* **What needs to be done**:
Omit every picture and return the rest of the data unaltered.

□ □ □ □

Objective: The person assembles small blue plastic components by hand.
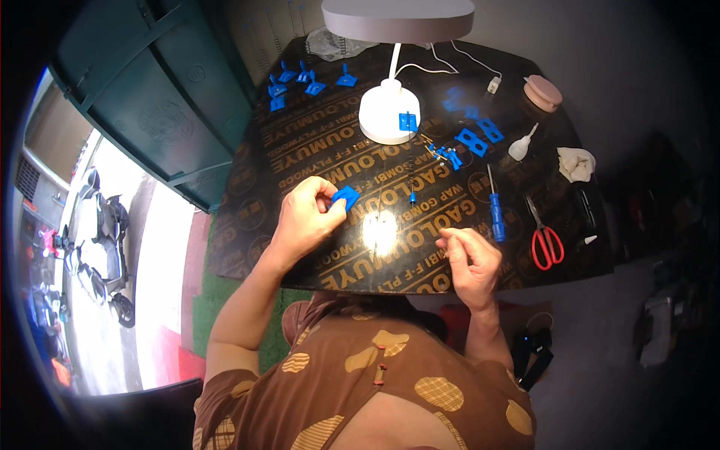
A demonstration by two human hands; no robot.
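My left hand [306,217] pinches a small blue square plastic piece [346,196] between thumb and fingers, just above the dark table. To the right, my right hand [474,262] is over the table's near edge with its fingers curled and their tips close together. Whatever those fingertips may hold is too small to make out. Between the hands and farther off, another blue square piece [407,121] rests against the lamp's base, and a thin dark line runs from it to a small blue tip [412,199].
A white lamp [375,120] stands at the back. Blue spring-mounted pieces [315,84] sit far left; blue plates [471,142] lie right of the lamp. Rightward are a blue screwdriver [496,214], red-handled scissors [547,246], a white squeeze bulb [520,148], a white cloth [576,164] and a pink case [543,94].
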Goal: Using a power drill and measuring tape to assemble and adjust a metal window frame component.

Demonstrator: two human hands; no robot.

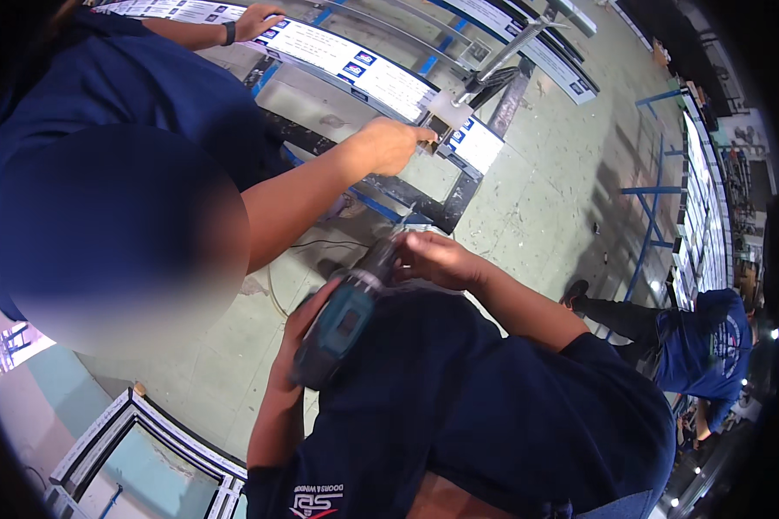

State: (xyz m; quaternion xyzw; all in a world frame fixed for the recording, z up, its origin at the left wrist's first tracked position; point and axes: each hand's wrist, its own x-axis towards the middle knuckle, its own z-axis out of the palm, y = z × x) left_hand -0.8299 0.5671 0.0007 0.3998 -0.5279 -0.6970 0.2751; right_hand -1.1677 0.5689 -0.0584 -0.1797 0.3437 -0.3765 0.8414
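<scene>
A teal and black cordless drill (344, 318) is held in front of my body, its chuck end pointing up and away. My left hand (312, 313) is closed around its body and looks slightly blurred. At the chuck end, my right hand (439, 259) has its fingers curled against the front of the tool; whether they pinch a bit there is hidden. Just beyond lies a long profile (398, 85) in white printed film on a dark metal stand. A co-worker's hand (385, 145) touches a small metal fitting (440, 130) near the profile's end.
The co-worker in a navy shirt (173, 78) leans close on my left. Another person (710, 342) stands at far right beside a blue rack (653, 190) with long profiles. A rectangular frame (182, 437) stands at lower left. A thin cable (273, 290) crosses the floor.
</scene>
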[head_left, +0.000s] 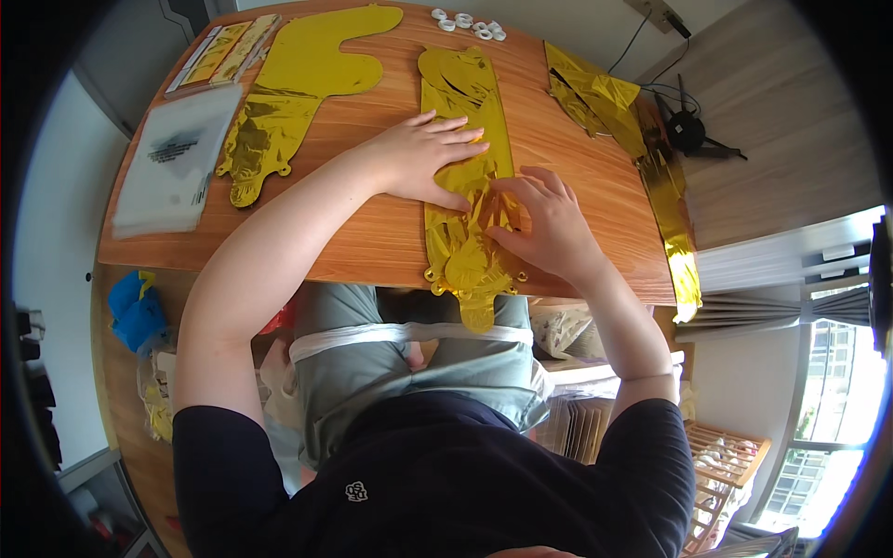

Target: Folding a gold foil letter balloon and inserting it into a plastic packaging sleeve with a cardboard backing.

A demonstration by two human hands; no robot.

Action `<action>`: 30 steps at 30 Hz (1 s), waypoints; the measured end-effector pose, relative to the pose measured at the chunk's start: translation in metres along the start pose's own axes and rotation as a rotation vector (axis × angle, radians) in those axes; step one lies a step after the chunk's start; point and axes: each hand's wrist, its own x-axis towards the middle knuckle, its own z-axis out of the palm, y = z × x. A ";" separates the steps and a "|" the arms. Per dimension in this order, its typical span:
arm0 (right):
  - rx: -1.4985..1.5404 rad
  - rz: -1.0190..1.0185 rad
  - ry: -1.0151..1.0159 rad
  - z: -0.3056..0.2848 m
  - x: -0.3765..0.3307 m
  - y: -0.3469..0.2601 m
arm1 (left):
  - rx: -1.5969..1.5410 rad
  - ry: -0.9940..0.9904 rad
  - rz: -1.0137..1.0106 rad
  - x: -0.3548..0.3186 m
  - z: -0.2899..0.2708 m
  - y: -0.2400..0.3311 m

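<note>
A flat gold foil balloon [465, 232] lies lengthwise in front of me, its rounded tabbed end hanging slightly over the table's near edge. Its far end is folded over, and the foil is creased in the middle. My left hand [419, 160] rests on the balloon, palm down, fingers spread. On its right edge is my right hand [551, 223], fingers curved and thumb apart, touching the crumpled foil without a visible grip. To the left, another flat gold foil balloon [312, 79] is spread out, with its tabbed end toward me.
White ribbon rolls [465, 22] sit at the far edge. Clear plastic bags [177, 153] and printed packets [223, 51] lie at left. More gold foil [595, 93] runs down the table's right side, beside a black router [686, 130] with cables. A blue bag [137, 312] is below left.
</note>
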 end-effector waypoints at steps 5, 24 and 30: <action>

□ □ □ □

* **Reply to the task**:
Objective: The person assembles small blue plastic components by hand.
A demonstration by two human hands; no robot.
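My left hand [306,217] pinches a small blue square plastic piece [346,196] between thumb and fingers, just above the dark table. To the right, my right hand [474,262] is over the table's near edge with its fingers curled and their tips close together. Whatever those fingertips may hold is too small to make out. Between the hands and farther off, another blue square piece [407,121] rests against the lamp's base, and a thin dark line runs from it to a small blue tip [412,199].
A white lamp [375,120] stands at the back. Blue spring-mounted pieces [315,84] sit far left; blue plates [471,142] lie right of the lamp. Rightward are a blue screwdriver [496,214], red-handled scissors [547,246], a white squeeze bulb [520,148], a white cloth [576,164] and a pink case [543,94].
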Goal: Using a power drill and measuring tape to assemble and adjust a metal window frame component.

Demonstrator: two human hands; no robot.


State: (xyz m; quaternion xyzw; all in a world frame fixed for the recording, z up, its origin at the left wrist's first tracked position; point and axes: each hand's wrist, its own x-axis towards the middle knuckle, its own z-axis out of the palm, y = z × x) left_hand -0.8299 0.5671 0.0007 0.3998 -0.5279 -0.6970 0.2751; right_hand -1.1677 0.5689 -0.0584 -0.1797 0.3437 -0.3765 0.8414
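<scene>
A teal and black cordless drill (344, 318) is held in front of my body, its chuck end pointing up and away. My left hand (312, 313) is closed around its body and looks slightly blurred. At the chuck end, my right hand (439, 259) has its fingers curled against the front of the tool; whether they pinch a bit there is hidden. Just beyond lies a long profile (398, 85) in white printed film on a dark metal stand. A co-worker's hand (385, 145) touches a small metal fitting (440, 130) near the profile's end.
The co-worker in a navy shirt (173, 78) leans close on my left. Another person (710, 342) stands at far right beside a blue rack (653, 190) with long profiles. A rectangular frame (182, 437) stands at lower left. A thin cable (273, 290) crosses the floor.
</scene>
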[head_left, +0.000s] 

Target: Folding a gold foil letter balloon and inserting it into a plastic packaging sleeve with a cardboard backing.

A demonstration by two human hands; no robot.

Action `<action>`: 30 steps at 30 Hz (1 s), waypoints; the measured end-effector pose, relative to the pose measured at the chunk's start: translation in metres along the start pose's own axes and rotation as a rotation vector (axis × angle, radians) in those axes; step one lies a step after the chunk's start; point and axes: each hand's wrist, its own x-axis towards the middle knuckle, its own z-axis out of the palm, y = z × x. A ";" separates the steps and a "|" the arms. Per dimension in this order, its typical span:
arm0 (right):
  - rx: -1.4985..1.5404 rad
  - rz: -1.0190..1.0185 rad
  - ry: -1.0151..1.0159 rad
  - z: -0.3056..0.2848 m
  - x: -0.3765..0.3307 m
  - y: -0.3469..0.2601 m
arm1 (left):
  - rx: -1.5969..1.5410 rad
  - ry: -0.9940..0.9904 rad
  - rz: -1.0137..1.0106 rad
  - x: -0.3548..0.3186 m
  - z: -0.2899..0.2708 m
  - y: -0.2400..0.3311 m

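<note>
A flat gold foil balloon [465, 232] lies lengthwise in front of me, its rounded tabbed end hanging slightly over the table's near edge. Its far end is folded over, and the foil is creased in the middle. My left hand [419, 160] rests on the balloon, palm down, fingers spread. On its right edge is my right hand [551, 223], fingers curved and thumb apart, touching the crumpled foil without a visible grip. To the left, another flat gold foil balloon [312, 79] is spread out, with its tabbed end toward me.
White ribbon rolls [465, 22] sit at the far edge. Clear plastic bags [177, 153] and printed packets [223, 51] lie at left. More gold foil [595, 93] runs down the table's right side, beside a black router [686, 130] with cables. A blue bag [137, 312] is below left.
</note>
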 end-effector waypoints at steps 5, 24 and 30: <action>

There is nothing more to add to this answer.